What you will do: Could every line of the listing be output exactly, with the pictures skipped?

Material provided:
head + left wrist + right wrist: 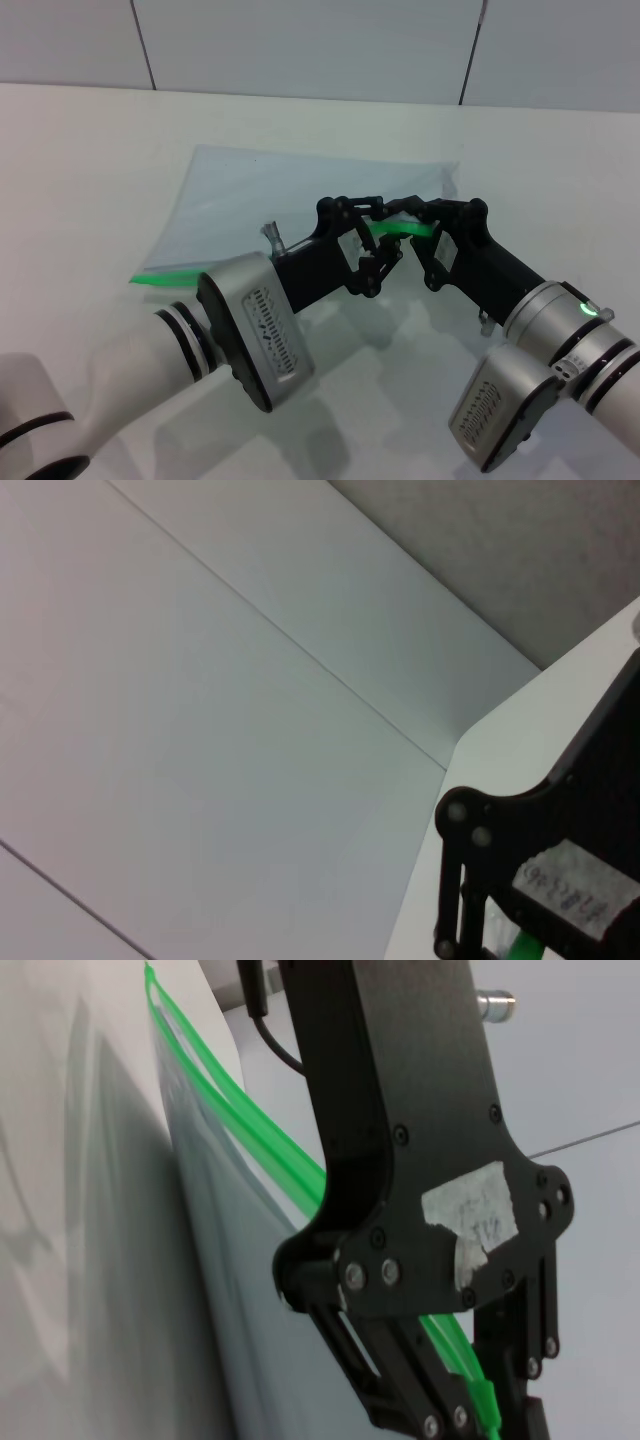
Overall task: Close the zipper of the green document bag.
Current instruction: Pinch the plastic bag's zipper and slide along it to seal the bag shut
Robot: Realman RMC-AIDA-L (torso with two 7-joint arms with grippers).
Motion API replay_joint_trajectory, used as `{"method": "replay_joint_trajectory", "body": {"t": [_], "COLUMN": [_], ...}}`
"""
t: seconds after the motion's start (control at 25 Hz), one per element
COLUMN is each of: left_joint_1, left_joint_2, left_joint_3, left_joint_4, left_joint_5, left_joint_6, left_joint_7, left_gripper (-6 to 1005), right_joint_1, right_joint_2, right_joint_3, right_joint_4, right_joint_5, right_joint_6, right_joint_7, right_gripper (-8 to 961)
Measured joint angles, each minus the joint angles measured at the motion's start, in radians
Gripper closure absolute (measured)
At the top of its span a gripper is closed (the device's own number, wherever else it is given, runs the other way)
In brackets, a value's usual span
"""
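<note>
A large flat pouch of translucent pale blue-grey plastic, the green document bag (300,190), lies on the white table (90,160) in front of the robot, its far edge toward the grey panelled wall (300,40). Along the bag's near long edge runs the zipper (165,277), a thin bright green plastic strip; it shows flat on the table at the robot's left end, then vanishes behind the left arm and reappears lifted in a small arch between the two grippers. The left gripper (385,235), black and skeletal on a silver wrist, reaches in from the left and meets that raised green strip; its fingers look drawn in narrow around the strip, though I cannot tell for sure that they pinch it. The right gripper (428,238) comes in from the right, its tips just beside the left one's and touching the same arch, seemingly closed on it. In the right wrist view the zipper (250,1125) shows as two green tracks parted near the far end, running down behind the black left gripper (440,1400).
</note>
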Motion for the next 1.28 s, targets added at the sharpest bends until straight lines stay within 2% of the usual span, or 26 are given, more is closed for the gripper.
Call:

Task answer:
head + left wrist + right wrist: 
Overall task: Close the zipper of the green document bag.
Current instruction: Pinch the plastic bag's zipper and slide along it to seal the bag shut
Robot: Realman RMC-AIDA-L (torso with two 7-joint arms with grippers).
Motion API replay_joint_trajectory, used as `{"method": "replay_joint_trajectory", "body": {"t": [_], "COLUMN": [_], ...}}`
"""
t: seconds after the motion's start (control at 25 Hz), one per element
COLUMN is each of: left_joint_1, left_joint_2, left_joint_3, left_joint_4, left_joint_5, left_joint_6, left_joint_7, left_gripper (-6 to 1005), right_joint_1, right_joint_2, right_joint_3, right_joint_4, right_joint_5, right_joint_6, right_joint_7, right_gripper (-8 to 961)
Measured joint angles, each minus the joint angles measured at the motion's start, in radians
Gripper closure absolute (measured)
At the top of its span a gripper is closed (the device's own number, wherever else it is given, runs the other way)
In brackets, a value's usual span
"""
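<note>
A large flat pouch of translucent pale blue-grey plastic, the green document bag (300,190), lies on the white table (90,160) in front of the robot, its far edge toward the grey panelled wall (300,40). Along the bag's near long edge runs the zipper (165,277), a thin bright green plastic strip; it shows flat on the table at the robot's left end, then vanishes behind the left arm and reappears lifted in a small arch between the two grippers. The left gripper (385,235), black and skeletal on a silver wrist, reaches in from the left and meets that raised green strip; its fingers look drawn in narrow around the strip, though I cannot tell for sure that they pinch it. The right gripper (428,238) comes in from the right, its tips just beside the left one's and touching the same arch, seemingly closed on it. In the right wrist view the zipper (250,1125) shows as two green tracks parted near the far end, running down behind the black left gripper (440,1400).
</note>
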Motion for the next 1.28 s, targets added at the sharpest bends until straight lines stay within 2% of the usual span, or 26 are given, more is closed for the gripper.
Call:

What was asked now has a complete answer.